The invention discloses a liquid double-reagent kit for measuring lipoprotein (a) in serum by using lipoprotein (a) antibody and a latex enhanced immunoturbidimetry method. The kit provided by the invention comprises a reagent R1, a reagent R2 and a lipoprotein (a) standard, wherein the reagent R1 comprises a high-molecular accelerator, a preservative, a surfactant, inorganic salt and a buffer solution; the reagent R2 comprises polystyrene latex particles combined with anti-human lipoprotein (a) antibody, the diameter of the latex particles is 120-160nm, and the reagent also comprises a preservative, a surfactant, an inorganic salt and a buffer solution; the standard lipoprotein (a) comprises preservative, purified human lipoprotein (a), inorganic salt and buffer solution. The kit has the advantages of strong specificity, high sensitivity, wide linear range and simple and convenient operation, and is suitable for various full-automatic biochemical analyzers.
Description
Technical Field
The invention relates to the field of immunodetection, in particular to a serum lipoprotein (a) latex enhanced turbidimetry detection kit and a using method thereof.
Background
The principle of the detection method in human serum is that LP (a) in human serum is combined with corresponding monoclonal antibody to immediately form antigen-antibody complex, and turbidity is generated, and the turbidity is proportional to the content of antigen when a certain amount of antibody exists. The lipoprotein (a) is macromolecular lipoprotein and consists of two parts of lipid and protein; wherein the lipid part is composed of cholesterol, phospholipid, etc., and is located in the core of the granule; the protein part is formed by connecting apo (a) and apoB100 through a disulfide bond and is positioned on the periphery of the particle; in each LP (a), apo (a) and apoB100 are in a 1:1 relationship, and possibly 1-2 apos (a) are bound to 1-2 apoBs 100, and free apos (a) are present. apo (a) is glycoprotein-rich, so lp (a) is also a structurally complex glycoprotein. apo (a) contains a Kringle structure, wherein the number of Kringle 4-2(K4-2) repeats is different (3-40), and the relative molecular weight per Kringle-4 is about 12.7kDa, thereby dominating apo (a) to show significant size polymorphism (relative molecular weight is from 18.7kDa to 66.2 kDa). The size polymorphism of apo (a) in turn determines the LP (a) particle size polymorphism. Due to the extremely different molecular sizes of apo (a), lp (a) with different particle sizes generates inconsistent light scattering and light absorption, which brings certain difficulties for determining lp (a) by using monoclonal antibodies.

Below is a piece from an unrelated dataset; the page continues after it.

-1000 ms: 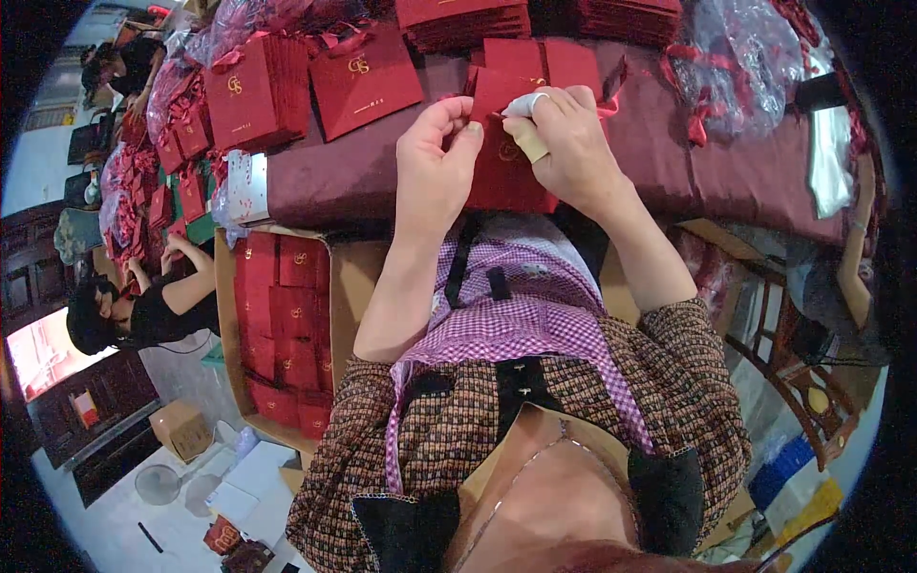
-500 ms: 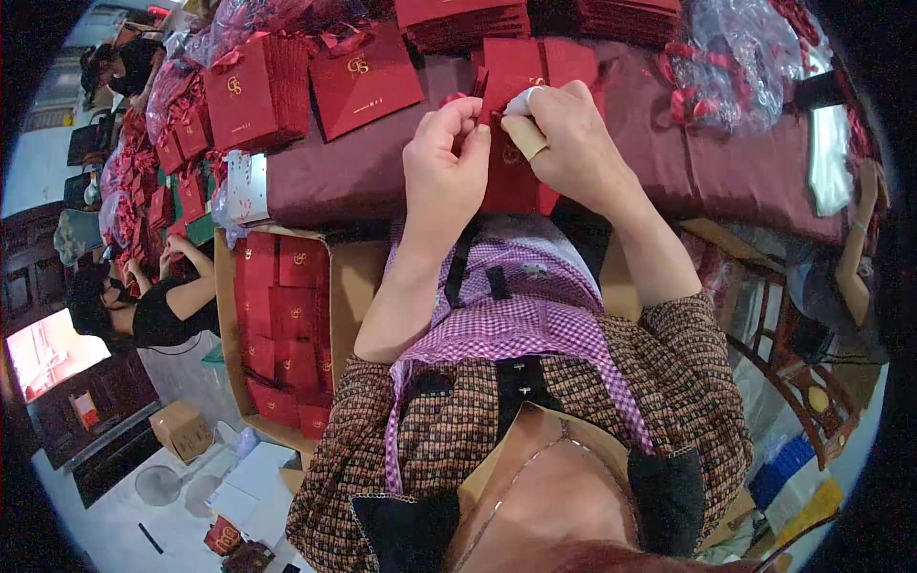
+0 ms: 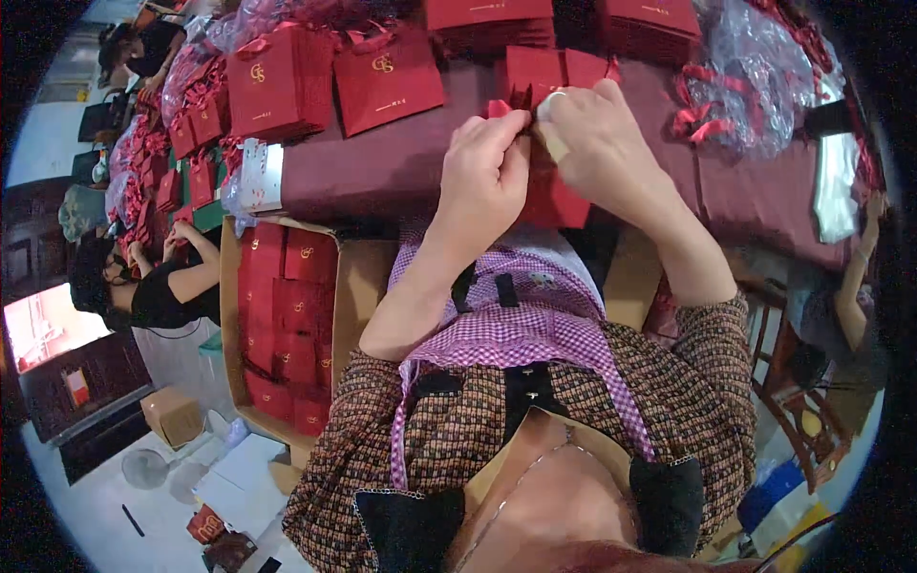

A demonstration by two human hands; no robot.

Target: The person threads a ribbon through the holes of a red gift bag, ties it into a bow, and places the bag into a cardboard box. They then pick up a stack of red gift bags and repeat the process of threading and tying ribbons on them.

The monoclonal antibody or polyclonal antibody used by the currently used immunoturbidimetry (ITA, INA) in clinical laboratories mainly acts on K4-2, and produces larger deviations on apo (a) molecular size-sensitive methods. The reactivity of the antibody acting at the K4-2 site depends on apo (a) molecular size, i.e., the number of K4-2 repeats, e.g., the number of K4-2 repeats of the sample lipoprotein (a) is less than the number of K4-2 repeats of the assay calibrator lipoprotein (a), and the results of the assay lipoprotein (a) are underestimated; in contrast, the number of K4-2 repeats in the sample lipoprotein (a) was greater than the number of K4-2 repeats in the calibrator lipoprotein (a), and the assay results were overestimated. In summary, the heterogeneity of apo (a) molecular size affects the immunochemical assay of LP (a) to varying degrees. The features of the apo (a) structure present a serious challenge to immunoassays. The content determination of LP (a) is still based on the mass table of the whole particle, and the influence of the size polymorphism of apo (a) on the current determination of LP (a) is inevitable. For this reason, the standardized procedure for LP (a) assay has yet to be further investigated. The lipemia is the most serious interference factor in the current immunoturbidimetric assay, the reaction system of the invention strengthens the action of the surfactant and adopts automatic blank deduction, so that the nonspecific reaction is balanced before the antigen-antibody specific reaction, and the influence of hemolysis, high bilirubin or lipemia on the assay result can be corrected within a certain range.
Disclosure of Invention
The present invention is provided to solve the above problems.
The invention is realized by the following technical scheme:
the invention provides a liquid double-reagent kit for measuring lipoprotein (a) in serum by a latex enhanced immunoturbidimetry method by using an anti-lipoprotein (a) camelid single-domain antibody, which comprises a reagent R1, a reagent R2 and a lipoprotein (a) antigen calibrator with known concentration, wherein the reagent R1 comprises a high-molecular accelerator, a preservative, a surfactant, inorganic salt and a buffer solution; the reagent R2 comprises polystyrene latex particles combined with anti-human lipoprotein (a) antibody, the diameter of the latex particles is 120-160nm, and the reagent also comprises a preservative, a surfactant, an inorganic salt and a buffer solution; the standard lipoprotein (a) antigen of known concentration comprises preservative, purified human lipoprotein (a), inorganic salt and buffer, and the antibody coupled to the latex is camelid single domain anti-lipoprotein (a) antibody.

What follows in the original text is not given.